Larrabee: Samples in Late 08, Products in 2H09/1H10

Jawed · Jan 25, 2008

ArchitectureProfessor said:
From what I understand, the G80s has 24 warps, but it shares something like 256 registers among them.

768 registers under CUDA, per SIMD, but seemingly only 512 under graphics workload - CUDA is a bit of a misdirection when it comes to the way G80's internal resources are configured for graphics.

Jawed

ArchitectureProfessor · Jan 25, 2008

Jawed said:
768 registers under CUDA, per SIMD, but seemingly only 512 under graphics workload - CUDA is a bit of a misdirection when it comes to the way G80's internal resources are configured for graphics.

My impression was that under CUDA you can write warps that use 32 registers, but the hardware can't run 24 of them at a time (it would run fewer of them). The same is true for graphics computations based on how many live registers the shader needs (or something like that). So, it might have 768 virtual registers (32 registers x 24 warps), but how many does the hardware actually support? It might be 512, but my impression was that it was fewer than that. The 256 I said above was a guess based on a 8KB register file.

Anyone know for sure how many hardware registers the G80 has?
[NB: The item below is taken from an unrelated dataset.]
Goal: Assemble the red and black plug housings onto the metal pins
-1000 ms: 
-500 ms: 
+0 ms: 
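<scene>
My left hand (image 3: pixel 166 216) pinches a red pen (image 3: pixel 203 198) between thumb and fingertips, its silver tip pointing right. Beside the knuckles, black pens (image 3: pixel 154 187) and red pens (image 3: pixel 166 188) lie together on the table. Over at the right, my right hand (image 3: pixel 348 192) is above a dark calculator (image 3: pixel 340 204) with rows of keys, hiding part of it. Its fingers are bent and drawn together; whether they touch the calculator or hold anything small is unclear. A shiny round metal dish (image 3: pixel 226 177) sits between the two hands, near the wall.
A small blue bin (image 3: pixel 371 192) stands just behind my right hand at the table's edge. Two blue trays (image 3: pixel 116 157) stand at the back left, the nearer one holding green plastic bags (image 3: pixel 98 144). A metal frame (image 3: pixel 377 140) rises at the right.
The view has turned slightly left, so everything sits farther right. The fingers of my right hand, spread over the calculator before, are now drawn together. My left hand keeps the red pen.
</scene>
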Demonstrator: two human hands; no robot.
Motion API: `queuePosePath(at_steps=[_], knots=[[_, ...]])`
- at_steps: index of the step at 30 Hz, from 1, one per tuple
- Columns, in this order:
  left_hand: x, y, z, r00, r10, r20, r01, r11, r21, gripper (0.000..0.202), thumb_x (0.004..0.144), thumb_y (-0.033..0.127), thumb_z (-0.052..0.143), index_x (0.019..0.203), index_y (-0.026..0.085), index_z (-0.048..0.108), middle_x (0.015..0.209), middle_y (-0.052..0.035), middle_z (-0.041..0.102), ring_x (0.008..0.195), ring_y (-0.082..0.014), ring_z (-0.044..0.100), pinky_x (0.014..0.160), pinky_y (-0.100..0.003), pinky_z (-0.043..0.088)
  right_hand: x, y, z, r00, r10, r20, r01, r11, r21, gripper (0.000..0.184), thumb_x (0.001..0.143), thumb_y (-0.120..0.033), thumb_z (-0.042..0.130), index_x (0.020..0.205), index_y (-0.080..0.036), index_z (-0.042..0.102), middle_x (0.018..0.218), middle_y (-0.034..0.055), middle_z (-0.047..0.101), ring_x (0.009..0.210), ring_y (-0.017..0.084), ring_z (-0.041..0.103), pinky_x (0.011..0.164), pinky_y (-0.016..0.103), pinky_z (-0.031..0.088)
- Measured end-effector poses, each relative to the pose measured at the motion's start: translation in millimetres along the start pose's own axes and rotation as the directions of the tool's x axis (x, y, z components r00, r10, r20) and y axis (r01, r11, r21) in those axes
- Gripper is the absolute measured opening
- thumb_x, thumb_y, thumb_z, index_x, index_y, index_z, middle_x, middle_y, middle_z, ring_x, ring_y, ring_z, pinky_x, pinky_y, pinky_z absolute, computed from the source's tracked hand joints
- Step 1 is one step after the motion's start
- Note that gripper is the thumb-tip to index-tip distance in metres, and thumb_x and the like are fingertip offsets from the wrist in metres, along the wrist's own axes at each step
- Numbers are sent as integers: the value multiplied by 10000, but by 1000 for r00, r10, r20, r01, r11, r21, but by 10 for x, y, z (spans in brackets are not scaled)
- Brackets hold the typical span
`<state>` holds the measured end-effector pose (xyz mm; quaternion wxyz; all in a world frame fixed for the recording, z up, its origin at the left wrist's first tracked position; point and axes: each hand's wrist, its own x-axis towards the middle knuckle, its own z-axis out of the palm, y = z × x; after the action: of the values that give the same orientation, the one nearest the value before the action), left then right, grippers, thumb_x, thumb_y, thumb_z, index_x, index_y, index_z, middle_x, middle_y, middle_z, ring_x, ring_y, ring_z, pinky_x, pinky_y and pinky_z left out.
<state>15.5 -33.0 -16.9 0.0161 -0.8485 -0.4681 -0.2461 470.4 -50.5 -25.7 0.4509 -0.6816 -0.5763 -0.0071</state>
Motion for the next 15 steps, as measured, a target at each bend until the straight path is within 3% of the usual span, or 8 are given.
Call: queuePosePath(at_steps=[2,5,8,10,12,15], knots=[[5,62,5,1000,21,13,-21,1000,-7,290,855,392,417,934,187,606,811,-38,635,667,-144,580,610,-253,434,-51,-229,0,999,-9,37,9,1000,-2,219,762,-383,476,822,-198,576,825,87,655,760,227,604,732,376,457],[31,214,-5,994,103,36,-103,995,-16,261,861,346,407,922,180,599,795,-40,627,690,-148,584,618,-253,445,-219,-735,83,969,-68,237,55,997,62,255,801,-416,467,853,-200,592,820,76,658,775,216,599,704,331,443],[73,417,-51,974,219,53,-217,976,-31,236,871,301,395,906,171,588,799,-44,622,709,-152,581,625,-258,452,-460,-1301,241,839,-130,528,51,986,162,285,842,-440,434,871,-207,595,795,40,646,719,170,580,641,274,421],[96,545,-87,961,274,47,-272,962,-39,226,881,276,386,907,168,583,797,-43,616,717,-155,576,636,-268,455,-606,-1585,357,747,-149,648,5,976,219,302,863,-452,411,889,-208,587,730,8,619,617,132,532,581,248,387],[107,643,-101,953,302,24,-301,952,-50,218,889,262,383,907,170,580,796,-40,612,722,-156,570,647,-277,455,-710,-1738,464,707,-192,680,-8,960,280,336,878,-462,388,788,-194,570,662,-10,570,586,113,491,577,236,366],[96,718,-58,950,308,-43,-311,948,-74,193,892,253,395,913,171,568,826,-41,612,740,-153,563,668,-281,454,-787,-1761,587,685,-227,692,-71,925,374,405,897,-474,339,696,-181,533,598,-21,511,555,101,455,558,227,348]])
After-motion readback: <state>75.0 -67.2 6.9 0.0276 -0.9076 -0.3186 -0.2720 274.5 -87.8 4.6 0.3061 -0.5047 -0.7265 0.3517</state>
3dilettante · Jan 25, 2008

The CUDA occupancy spreadsheet is used to calculated how much utilization a given register allocation and thread count can give.
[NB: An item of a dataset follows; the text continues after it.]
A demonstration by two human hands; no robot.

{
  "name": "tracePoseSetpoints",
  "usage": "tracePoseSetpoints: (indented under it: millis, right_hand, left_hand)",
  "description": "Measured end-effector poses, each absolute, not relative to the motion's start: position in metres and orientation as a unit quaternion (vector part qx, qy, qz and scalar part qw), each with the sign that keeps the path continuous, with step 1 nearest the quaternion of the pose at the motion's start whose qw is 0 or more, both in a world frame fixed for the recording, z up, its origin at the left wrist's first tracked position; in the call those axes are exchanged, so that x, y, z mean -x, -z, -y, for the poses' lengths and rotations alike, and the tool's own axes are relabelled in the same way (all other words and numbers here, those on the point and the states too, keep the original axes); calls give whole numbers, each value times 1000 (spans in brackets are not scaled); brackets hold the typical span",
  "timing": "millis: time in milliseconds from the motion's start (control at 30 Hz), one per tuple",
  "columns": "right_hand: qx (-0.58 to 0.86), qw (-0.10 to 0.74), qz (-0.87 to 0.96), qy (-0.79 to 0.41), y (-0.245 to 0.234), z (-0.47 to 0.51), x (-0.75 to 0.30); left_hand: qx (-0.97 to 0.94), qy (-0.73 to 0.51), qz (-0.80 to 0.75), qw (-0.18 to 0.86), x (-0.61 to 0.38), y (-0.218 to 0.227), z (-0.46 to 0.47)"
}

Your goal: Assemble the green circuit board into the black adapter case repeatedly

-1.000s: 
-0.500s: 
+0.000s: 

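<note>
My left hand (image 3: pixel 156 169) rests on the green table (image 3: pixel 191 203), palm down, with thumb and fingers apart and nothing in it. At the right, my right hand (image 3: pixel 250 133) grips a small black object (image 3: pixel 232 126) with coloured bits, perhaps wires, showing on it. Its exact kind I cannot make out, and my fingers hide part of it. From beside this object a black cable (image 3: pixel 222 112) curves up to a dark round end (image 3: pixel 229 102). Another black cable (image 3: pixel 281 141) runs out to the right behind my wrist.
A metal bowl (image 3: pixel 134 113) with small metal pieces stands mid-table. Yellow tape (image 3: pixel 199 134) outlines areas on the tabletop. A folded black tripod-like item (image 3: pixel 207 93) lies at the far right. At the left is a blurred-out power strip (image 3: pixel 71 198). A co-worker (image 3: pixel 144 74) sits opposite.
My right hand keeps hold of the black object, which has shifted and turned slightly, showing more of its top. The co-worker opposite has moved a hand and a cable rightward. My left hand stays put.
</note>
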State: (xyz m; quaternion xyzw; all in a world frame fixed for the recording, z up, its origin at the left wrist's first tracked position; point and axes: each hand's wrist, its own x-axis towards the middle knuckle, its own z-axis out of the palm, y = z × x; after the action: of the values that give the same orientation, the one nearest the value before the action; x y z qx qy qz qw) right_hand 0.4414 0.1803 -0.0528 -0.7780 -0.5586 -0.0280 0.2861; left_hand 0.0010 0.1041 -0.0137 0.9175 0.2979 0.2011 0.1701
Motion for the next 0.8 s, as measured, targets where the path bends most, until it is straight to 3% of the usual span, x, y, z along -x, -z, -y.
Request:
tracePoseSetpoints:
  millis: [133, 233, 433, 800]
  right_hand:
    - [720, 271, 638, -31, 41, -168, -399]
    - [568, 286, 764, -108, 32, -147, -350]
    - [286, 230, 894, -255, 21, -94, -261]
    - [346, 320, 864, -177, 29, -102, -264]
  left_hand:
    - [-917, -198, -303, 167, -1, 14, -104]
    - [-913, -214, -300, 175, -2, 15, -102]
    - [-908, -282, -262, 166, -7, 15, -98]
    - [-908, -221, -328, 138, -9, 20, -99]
There are limits to the number of registers per thread, but the physical number of registers is listed at 8192 32-bit registers per multiprocessor.
At 16 multiprocessors per chip, that adds up to 131072 32-bit registers, or the equivalent to 8192 of those 16-element vector registers, about double a 32-core Larrabee.

There seems to be a limitation in that each thread can only address 64 of the registers, which might due to a 6 bit reg identifier per instruction.

This does leave out the integer register files for Larrabee, but the count is dominated by the FP regs.

As has been mentioned, some of the calculations seem "off".

Jawed · Jan 25, 2008

ArchitectureProfessor said:
Anyone know for sure how many hardware registers the G80 has?

8192 scalars per SIMD shared by all threads.

Have you played with the CUDA Occupancy Calculator:

http://developer.download.nvidia.com/compute/cuda/CUDA_Occupancy_calculator.xls

Fiddle with the numbers to see where the performance cliffs are.

Jawed

nAo · Jan 25, 2008

Nick said:
Unless you want a shimmer fest there will be a high spacial and temporal coherence for this effect.

We would all like to render things to perfection, but sometime it's not possible (not enough GPU time, not enough memory, etc..).

All of these use fairly small textures, that might largely fit inside Larrabee's caches. So you actually end up using less bandwidth than a GPU and requiring less latency hiding.

Fairly small? Shadow maps and 3D LUTs can require megabytes of memory.

It's never going to be completely useless. I've yet to see a shader with completely random accesses in a large texture. And even a badly predicted prefetch might load data that is going to be used two accesses later.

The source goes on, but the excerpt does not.